Assigned task: The records below are to be retyped in full. Keep every word.

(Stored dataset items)
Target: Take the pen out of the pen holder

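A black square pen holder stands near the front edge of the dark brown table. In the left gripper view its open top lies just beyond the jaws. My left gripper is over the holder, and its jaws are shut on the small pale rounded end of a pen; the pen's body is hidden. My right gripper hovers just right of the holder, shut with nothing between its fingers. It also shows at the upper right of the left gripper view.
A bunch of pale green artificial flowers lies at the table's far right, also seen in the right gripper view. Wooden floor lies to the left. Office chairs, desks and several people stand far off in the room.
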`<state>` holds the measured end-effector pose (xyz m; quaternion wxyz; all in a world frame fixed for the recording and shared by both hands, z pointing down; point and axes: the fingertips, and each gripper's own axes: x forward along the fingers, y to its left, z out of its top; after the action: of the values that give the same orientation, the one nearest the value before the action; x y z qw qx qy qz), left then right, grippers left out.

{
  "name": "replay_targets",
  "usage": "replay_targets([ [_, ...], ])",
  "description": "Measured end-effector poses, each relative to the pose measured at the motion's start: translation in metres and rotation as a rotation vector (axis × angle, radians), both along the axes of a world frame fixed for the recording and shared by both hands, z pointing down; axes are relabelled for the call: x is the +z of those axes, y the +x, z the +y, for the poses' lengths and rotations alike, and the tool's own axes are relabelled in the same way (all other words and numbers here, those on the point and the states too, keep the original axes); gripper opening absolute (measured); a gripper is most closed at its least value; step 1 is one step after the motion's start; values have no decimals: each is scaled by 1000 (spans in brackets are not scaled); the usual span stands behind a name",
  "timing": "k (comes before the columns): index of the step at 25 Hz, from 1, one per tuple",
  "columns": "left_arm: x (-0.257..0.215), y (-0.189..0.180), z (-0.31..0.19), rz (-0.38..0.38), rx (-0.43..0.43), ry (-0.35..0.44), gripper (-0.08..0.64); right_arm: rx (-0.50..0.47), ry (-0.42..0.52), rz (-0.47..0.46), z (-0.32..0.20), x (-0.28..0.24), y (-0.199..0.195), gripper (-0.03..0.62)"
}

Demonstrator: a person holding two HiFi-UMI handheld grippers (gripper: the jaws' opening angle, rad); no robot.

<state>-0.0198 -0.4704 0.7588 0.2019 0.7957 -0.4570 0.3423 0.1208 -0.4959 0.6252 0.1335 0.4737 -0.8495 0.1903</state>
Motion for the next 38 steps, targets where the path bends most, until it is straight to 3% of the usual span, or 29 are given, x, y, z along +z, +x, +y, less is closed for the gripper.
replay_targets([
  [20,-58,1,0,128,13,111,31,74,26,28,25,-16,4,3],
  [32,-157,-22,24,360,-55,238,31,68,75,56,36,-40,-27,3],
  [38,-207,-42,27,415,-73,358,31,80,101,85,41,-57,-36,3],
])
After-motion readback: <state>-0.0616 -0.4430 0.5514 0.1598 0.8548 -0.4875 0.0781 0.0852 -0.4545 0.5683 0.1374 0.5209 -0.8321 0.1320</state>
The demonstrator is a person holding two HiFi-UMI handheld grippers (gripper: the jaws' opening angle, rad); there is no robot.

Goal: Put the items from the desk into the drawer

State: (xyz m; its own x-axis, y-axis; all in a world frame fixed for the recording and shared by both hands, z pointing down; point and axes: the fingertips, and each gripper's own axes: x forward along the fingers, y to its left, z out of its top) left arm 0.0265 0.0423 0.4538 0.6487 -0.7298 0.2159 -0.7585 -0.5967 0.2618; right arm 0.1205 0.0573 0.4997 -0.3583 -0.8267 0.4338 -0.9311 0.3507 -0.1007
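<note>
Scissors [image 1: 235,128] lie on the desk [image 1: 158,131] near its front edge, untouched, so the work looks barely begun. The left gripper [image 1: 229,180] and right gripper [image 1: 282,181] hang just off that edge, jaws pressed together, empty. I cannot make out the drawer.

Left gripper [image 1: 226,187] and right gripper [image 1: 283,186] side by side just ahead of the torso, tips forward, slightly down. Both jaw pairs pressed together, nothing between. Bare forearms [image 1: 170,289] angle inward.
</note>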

Completed exercise:
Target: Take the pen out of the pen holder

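A black square pen holder stands near the front edge of the dark brown table. In the left gripper view its open top lies just beyond the jaws. My left gripper is over the holder, and its jaws are shut on the small pale rounded end of a pen; the pen's body is hidden. My right gripper hovers just right of the holder, shut with nothing between its fingers. It also shows at the upper right of the left gripper view.
A bunch of pale green artificial flowers lies at the table's far right, also seen in the right gripper view. Wooden floor lies to the left. Office chairs, desks and several people stand far off in the room.
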`<state>` holds the measured end-effector pose (xyz m; quaternion wxyz; all in a world frame fixed for the recording and shared by both hands, z pointing down; point and axes: the fingertips, and each gripper's own axes: x forward along the fingers, y to its left, z out of its top; after the action: of the values that give the same orientation, the one nearest the value before the action; x y z qw qx qy qz), left then right, grippers left out.

{
  "name": "replay_targets",
  "usage": "replay_targets([ [_, ...], ])",
  "description": "Measured end-effector poses, each relative to the pose measured at the motion's start: translation in metres and rotation as a rotation vector (axis × angle, radians), both along the axes of a world frame fixed for the recording and shared by both hands, z pointing down; axes are relabelled for the call: x is the +z of those axes, y the +x, z the +y, for the poses' lengths and rotations alike, and the tool's own axes are relabelled in the same way (all other words and numbers here, those on the point and the states too, keep the original axes); gripper opening absolute (measured); a gripper is most closed at its least value; step 1 is one step after the motion's start; values have no decimals: each is scaled by 1000 (spans in brackets are not scaled); the usual span stands behind a name",
  "timing": "k (comes before the columns): index of the step at 25 Hz, from 1, one per tuple",
  "columns": "left_arm: x (-0.257..0.215), y (-0.189..0.180), z (-0.31..0.19), rz (-0.38..0.38), rx (-0.43..0.43), ry (-0.35..0.44), gripper (-0.08..0.64); right_arm: rx (-0.50..0.47), ry (-0.42..0.52), rz (-0.47..0.46), z (-0.32..0.20), x (-0.28..0.24), y (-0.199..0.195), gripper (-0.03..0.62)"
}

Demonstrator: a person holding two HiFi-UMI handheld grippers (gripper: the jaws' opening angle, rad); no robot.

<state>-0.0198 -0.4704 0.7588 0.2019 0.7957 -0.4570 0.3423 0.1208 -0.4959 0.6252 0.1335 0.4737 -0.8495 0.1903</state>
Motion for the next 38 steps, targets where the path bends most, until it is straight to 3% of the usual span, or 29 are given, x, y, z along +z, +x, +y, less is closed for the gripper.
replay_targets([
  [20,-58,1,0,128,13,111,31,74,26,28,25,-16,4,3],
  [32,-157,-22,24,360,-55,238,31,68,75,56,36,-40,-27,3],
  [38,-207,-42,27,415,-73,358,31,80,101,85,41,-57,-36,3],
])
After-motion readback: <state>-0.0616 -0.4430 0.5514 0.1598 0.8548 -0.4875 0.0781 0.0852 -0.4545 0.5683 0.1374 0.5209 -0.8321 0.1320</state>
The demonstrator is a person holding two HiFi-UMI handheld grippers (gripper: the jaws' opening angle, rad); there is no robot.

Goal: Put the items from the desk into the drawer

State: (xyz m; its own x-axis, y-axis; all in a world frame fixed for the recording and shared by both hands, z pointing down; point and axes: the fingertips, and each gripper's own axes: x forward along the fingers, y to its left, z out of its top) left arm 0.0265 0.0423 0.4538 0.6487 -0.7298 0.2159 -0.7585 -0.5967 0.2618; right arm 0.1205 0.0573 0.4997 -0.3583 -0.8267 0.4338 -0.9311 0.3507 -0.1007
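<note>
Scissors [image 1: 235,128] lie on the desk [image 1: 158,131] near its front edge, untouched, so the work looks barely begun. The left gripper [image 1: 229,180] and right gripper [image 1: 282,181] hang just off that edge, jaws pressed together, empty. I cannot make out the drawer.

Left gripper [image 1: 226,187] and right gripper [image 1: 283,186] side by side just ahead of the torso, tips forward, slightly down. Both jaw pairs pressed together, nothing between. Bare forearms [image 1: 170,289] angle inward.
</note>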

What this exercise needed has been supplied.